Of course not, just as we should not be obliged to keep to ourselves opinions about sports, sexuality, technology, religion, food, toys, war, science, music and so on. The reader who believes a fiction author should keep his or her opinions to themselves is effectively (if generally unintentionally) saying “You exist only to amuse me. You are not allowed to do anything else.” To which the only rational response is: blow me. I’m not going to hesitate to add my voice to the national dialogue on any subject just because someone somewhere might not be happy with what I have to say. And more to the point, I think it is bad and dangerous thinking for people to suggest that fiction writers should have to live in a black box of opinion. The idea that writing fiction somehow obliges or even just encourages a vow of silence on any subject, politics or otherwise, that might offend someone somewhere, is flatly odious.
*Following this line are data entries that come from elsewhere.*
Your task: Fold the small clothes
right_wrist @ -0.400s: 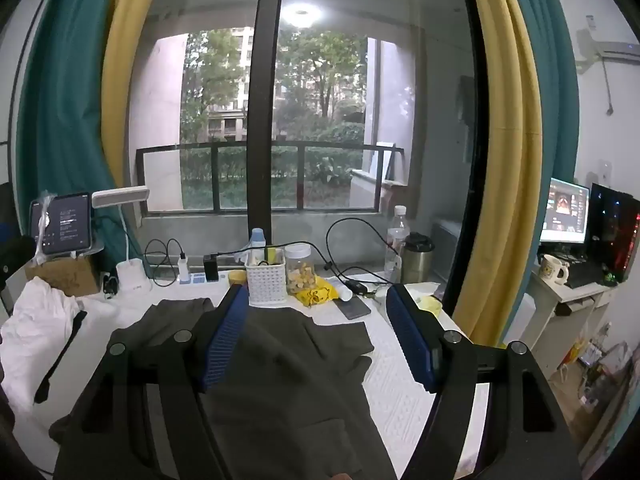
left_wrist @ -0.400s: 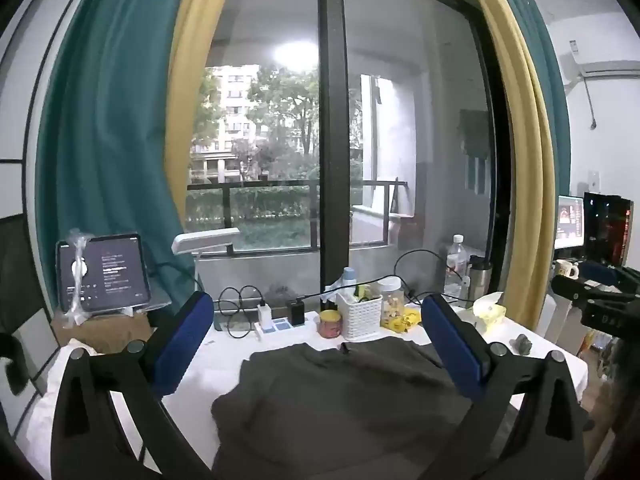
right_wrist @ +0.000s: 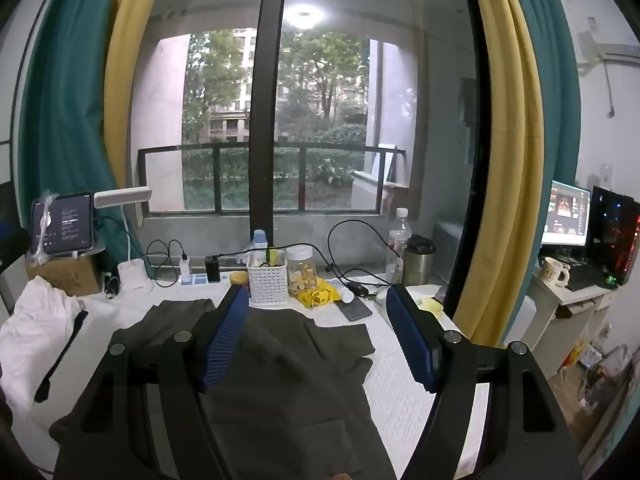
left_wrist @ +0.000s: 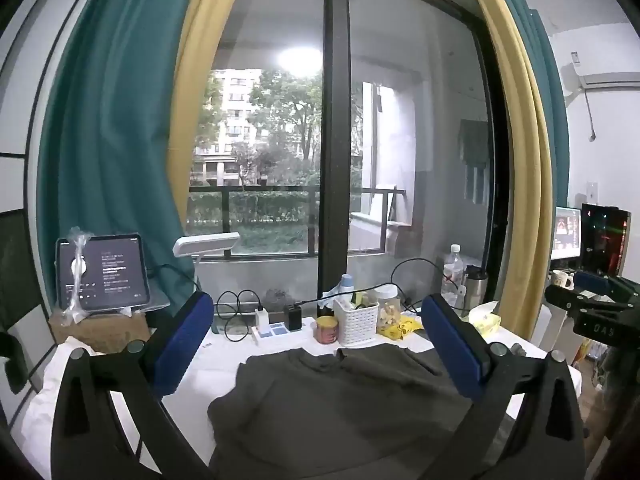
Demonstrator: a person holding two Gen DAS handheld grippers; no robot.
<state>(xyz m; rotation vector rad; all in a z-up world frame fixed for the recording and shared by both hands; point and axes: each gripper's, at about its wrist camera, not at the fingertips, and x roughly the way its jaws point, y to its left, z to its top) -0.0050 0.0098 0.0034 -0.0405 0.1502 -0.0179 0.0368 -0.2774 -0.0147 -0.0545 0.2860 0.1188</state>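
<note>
Dark olive garment [right_wrist: 280,380] lies rumpled on white-covered tabletop [right_wrist: 400,392], below both grippers. Left gripper [left_wrist: 320,344] fingers spread, empty; right gripper [right_wrist: 316,332] fingers spread, empty. Advice: lower onto matching outer edges, pinch single layer, lift evenly, keep clear of white basket [right_wrist: 267,282].

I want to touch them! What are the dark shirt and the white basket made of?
The dark shirt looks like soft, matte knit cloth, since it wrinkles and drapes. The white basket looks like hard plastic, with a moulded grid of little holes.
</note>
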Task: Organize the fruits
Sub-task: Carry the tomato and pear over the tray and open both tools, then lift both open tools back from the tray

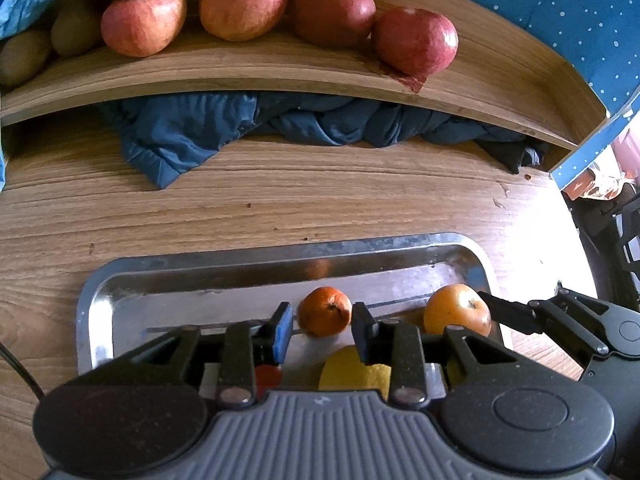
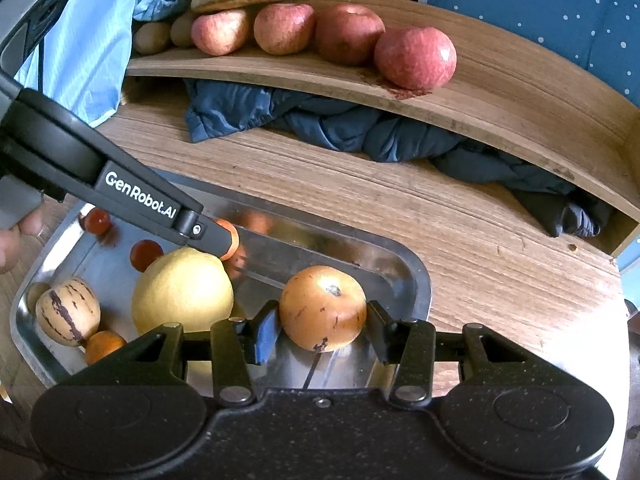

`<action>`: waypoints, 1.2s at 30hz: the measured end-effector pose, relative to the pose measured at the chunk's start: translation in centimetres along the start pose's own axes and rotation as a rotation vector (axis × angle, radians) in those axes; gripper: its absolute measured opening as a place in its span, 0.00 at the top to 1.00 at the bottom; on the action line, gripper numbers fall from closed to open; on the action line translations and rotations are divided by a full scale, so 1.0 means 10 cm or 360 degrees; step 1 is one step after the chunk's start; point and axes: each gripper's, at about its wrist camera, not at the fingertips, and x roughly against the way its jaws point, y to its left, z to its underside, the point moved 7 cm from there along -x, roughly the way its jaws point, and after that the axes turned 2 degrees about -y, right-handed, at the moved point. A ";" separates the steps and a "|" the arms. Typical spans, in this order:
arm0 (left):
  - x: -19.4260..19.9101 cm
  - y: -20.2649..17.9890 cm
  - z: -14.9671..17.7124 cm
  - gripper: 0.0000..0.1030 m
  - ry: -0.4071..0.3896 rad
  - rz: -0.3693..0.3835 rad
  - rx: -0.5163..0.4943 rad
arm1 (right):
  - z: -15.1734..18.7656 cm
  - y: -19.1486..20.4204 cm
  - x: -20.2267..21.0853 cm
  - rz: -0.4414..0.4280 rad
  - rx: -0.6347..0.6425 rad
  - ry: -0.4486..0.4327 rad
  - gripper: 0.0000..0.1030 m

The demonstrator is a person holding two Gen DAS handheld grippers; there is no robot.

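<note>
From the left wrist, our left claw brackets the small tangerine on the steel tray — jaws apart, not yet pinching. From the right wrist, our right claw straddles the larger orange — contact unclear; the lemon hides the tangerine.

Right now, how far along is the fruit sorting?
Done: four apples lined up on the shelf. In hand: the left gripper brackets a tangerine, the right gripper an orange; neither looks lifted. Left: lemon, striped melon and small fruits in the tray.
</note>
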 end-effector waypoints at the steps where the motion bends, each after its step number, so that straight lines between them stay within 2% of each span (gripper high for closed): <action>1: 0.01 0.00 0.00 0.63 -0.0003 -0.0002 0.0002 | 0.00 0.00 0.00 0.0002 -0.0001 -0.0003 0.52; 13: 0.19 0.02 -0.04 0.39 -0.0093 -0.0022 0.0026 | -0.02 -0.07 0.16 0.0069 -0.0042 -0.0075 0.32; 18: 0.31 0.03 -0.03 0.22 -0.0147 -0.0034 0.0053 | 0.00 -0.12 0.27 0.0106 -0.0085 -0.0120 0.21; 25: 0.48 0.04 0.05 0.12 -0.0237 -0.0053 0.0121 | -0.01 -0.21 0.48 0.0163 -0.0128 -0.0190 0.09; 29: 0.61 0.09 0.09 0.06 -0.0311 -0.0079 0.0171 | -0.03 -0.23 0.63 0.0182 -0.0141 -0.0253 0.07; 36: 0.86 0.14 0.20 0.01 -0.0427 -0.0124 0.0220 | -0.02 -0.23 0.86 0.0209 -0.0159 -0.0358 0.01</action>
Indeed: The idea that practicing any profession somehow obliges or even encourages a vow of silence on any subject, politics or otherwise, that might offend someone somewhere, is odious. Everyone should be encouraged to say what they wish to say about the important matters of the day. Everyone should feel that participation in the life of their community and their state and nation is a critical act. To do less invites ignorance and ultimately tyranny.
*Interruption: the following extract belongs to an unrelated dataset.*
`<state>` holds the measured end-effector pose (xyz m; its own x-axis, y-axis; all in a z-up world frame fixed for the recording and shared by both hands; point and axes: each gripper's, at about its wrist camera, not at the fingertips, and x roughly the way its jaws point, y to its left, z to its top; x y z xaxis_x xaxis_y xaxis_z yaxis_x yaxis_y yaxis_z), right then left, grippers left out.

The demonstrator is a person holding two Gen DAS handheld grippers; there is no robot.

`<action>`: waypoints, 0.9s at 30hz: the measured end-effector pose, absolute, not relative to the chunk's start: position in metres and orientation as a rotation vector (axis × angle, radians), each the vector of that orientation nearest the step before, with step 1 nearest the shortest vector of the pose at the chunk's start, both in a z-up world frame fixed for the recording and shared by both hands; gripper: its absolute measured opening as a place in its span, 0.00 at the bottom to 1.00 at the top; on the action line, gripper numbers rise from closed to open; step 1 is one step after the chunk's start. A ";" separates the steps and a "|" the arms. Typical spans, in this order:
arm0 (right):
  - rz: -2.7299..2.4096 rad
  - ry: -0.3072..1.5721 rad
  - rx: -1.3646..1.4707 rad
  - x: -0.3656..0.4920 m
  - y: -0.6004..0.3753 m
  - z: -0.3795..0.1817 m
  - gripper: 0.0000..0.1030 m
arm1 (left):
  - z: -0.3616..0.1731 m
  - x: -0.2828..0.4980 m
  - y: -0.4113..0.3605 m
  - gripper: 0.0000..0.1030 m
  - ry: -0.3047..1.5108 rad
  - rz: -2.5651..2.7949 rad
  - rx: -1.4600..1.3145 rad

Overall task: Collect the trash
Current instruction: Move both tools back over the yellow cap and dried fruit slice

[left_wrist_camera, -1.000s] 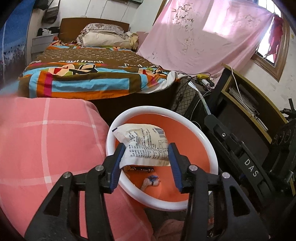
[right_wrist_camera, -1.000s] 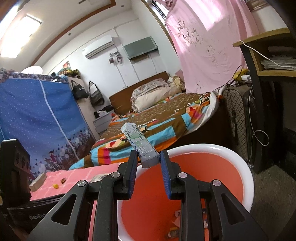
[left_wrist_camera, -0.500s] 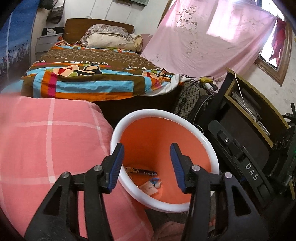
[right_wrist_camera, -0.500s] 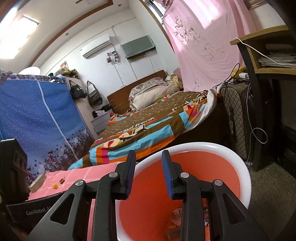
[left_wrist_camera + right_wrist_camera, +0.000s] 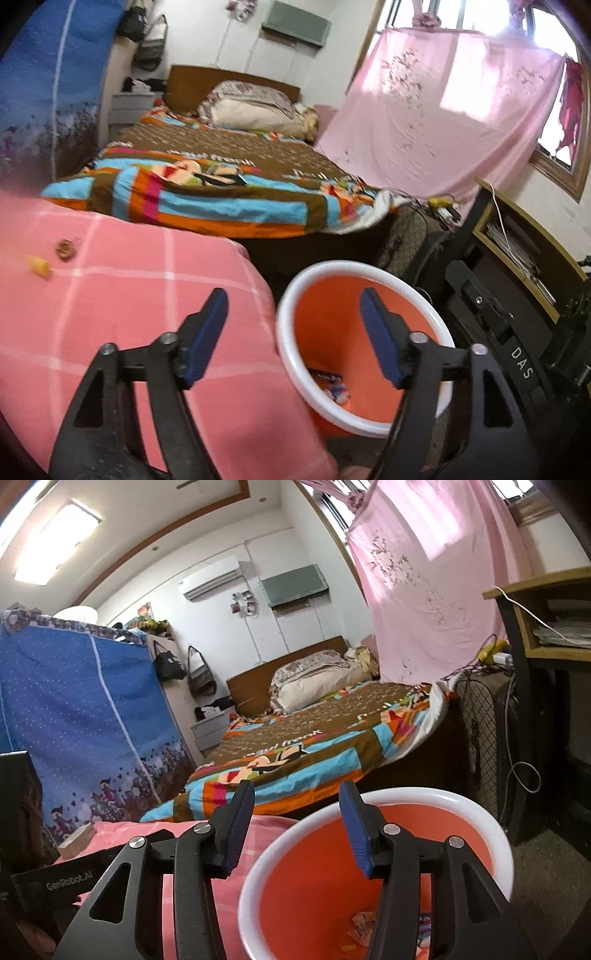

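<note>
Both tools have dropped their wrappers since the earlier frames. Pink checked table [image 5: 122,295] adjoins orange white-rimmed plastic bin [image 5: 295,295] containing wrapper scraps [image 5: 364,925]. Left tool [image 5: 291,328], right tool [image 5: 297,825]: jaws just opened, released, empty.

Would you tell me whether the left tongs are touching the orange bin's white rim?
Cannot tell. In the left wrist view the left tongs overlap the bin's rim, showing neither contact nor gap.

bin [image 5: 495,834]: bottom edge cuts off the near rim
scraps [image 5: 334,384]: half hidden behind the rim, kind unclear
two bits [image 5: 51,258] (on pink cloth): blurred, unidentifiable
</note>
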<state>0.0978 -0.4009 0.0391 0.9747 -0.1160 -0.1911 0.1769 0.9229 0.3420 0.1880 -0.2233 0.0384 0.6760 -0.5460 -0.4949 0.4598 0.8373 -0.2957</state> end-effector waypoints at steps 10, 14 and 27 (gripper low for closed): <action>-0.107 0.133 0.340 0.113 -0.369 0.048 0.79 | 0.053 0.185 -0.166 1.00 0.427 -0.353 -0.143; -0.083 0.084 0.337 0.118 -0.352 0.053 1.00 | 0.058 0.182 -0.141 1.00 0.368 -0.309 -0.159; 0.049 -0.067 0.213 0.129 -0.283 0.072 1.00 | 0.066 0.164 -0.060 1.00 0.168 -0.136 -0.172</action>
<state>0.1290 -0.2831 0.0717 0.9966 0.0417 0.0717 -0.0559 0.9762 0.2096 0.1642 -0.0601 0.0656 0.9767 -0.1485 -0.1546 0.1197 0.9761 -0.1813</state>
To go back to fiction writers and politics, there’s another reason I feel obliged to freely speak my mind: Because so many writers cannot. PEN has a handy list of writers currently imprisoned all over the world because they’ve written about the world they live in; it also has a list of writers who had been imprisoned and who, while now released, continue to face prosecution and danger should what they write offend the wrong people. Are there fiction writers on these lists? There sure are. These writers chose to speak about their world, despite the certain risk, and were punished for it by prison terms or worse — and I’m supposed to hold my tongue because someone might not buy my book? Give me a fucking break. I couldn’t do that. I wouldn’t dare.

And yes, it means that some people won’t buy my books. So what. I live in a place where it will never come to this, but if I had to make the choice between selling fiction and speaking my mind about politics, I would speak my mind and not once regret the choice. There are always other ways of making money; my conscience requires I participate in the political life of my country. If not selling another word of fiction were the cost of that participation, I’d be getting off cheap, particularly when you consider the alternatives.